Meeting of the Parliament 02 November 2016
I agree with John Scott that missed appointments are a challenge that we need to address. Boards are looking at ways of addressing that challenge through text messages, through follow-up and through reminders. I do not think that the answer is to charge people for missed appointments—which is what the Tories are proposing—because that would just compound health inequalities in our society.
I hope that I have managed to lay out the intense level of activity that we are undertaking to meet our aspirations on the 2020 vision. We have to move at pace, so for that reason, by the end of this year and as recommended by Audit Scotland, I will present a transformational change delivery plan to deliver that vision, which will bring the various elements together in a single framework.
The Audit Scotland report confirms that our strategy is the right one. We need to work together across Parliament and with our colleagues in health boards, local government and the workforce to progress it, to ensure public confidence in it, and to make it happen at pace on the ground. It is the right plan, and no one and no party in Parliament has come forward with a different plan. I have looked at the Tory plan—it is mainly our plan with a few small additions. I suppose that imitation is the best form of flattery, so I thank them. I hope that we will get the backing of Parliament for the plan’s implementation.
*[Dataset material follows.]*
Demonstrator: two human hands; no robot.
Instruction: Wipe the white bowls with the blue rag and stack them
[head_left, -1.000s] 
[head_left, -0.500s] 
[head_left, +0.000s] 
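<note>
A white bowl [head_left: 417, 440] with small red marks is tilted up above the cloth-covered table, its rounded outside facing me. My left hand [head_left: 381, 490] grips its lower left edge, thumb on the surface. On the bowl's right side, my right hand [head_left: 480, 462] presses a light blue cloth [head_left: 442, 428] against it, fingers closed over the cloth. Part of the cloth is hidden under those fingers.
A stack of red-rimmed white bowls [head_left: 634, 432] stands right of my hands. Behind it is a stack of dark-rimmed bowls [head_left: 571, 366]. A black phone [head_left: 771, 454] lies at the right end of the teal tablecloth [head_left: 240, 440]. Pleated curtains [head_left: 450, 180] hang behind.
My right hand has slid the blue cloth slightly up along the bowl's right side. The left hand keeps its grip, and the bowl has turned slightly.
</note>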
We know that simply doing more of the same things yet faster will not deliver the standards of care to which people in Scotland should have access. We also need to ensure that the mechanisms that we use to measure performance keep pace with our wider reforms and our commitment to improvement. To do that, we have put in place a review of targets and indicators for health and social care. The review will ensure that targets and performance indicators lead to the best outcomes for people who are being cared for—whether that is in hospital, primary care, community care or social care services. I am delighted that Sir Harry Burns has agreed to bring his expertise to the role of independent chair of the review. I am sure that members will offer support for Sir Harry in the review, along with support from the different sectors and professional bodies that provide care.
The Government is serious about ensuring that people are supported to maintain their independence as long as possible in their own homes and communities, and about ensuring that fewer people need to go to hospital to receive care. Where hospital care is necessary and appropriate, people should spend less time there and should return home more quickly. I am pleased that delayed discharge has reduced under this Government, and I remain committed to eradicating it by continuing to invest in preventative and rehabilitative services. We know what works. If all partnerships were delivering the reductions in delay that have been achieved by the top 25 per cent, we would immediately halve all delays. We will work with partnerships to help them to deliver change to reduce delays.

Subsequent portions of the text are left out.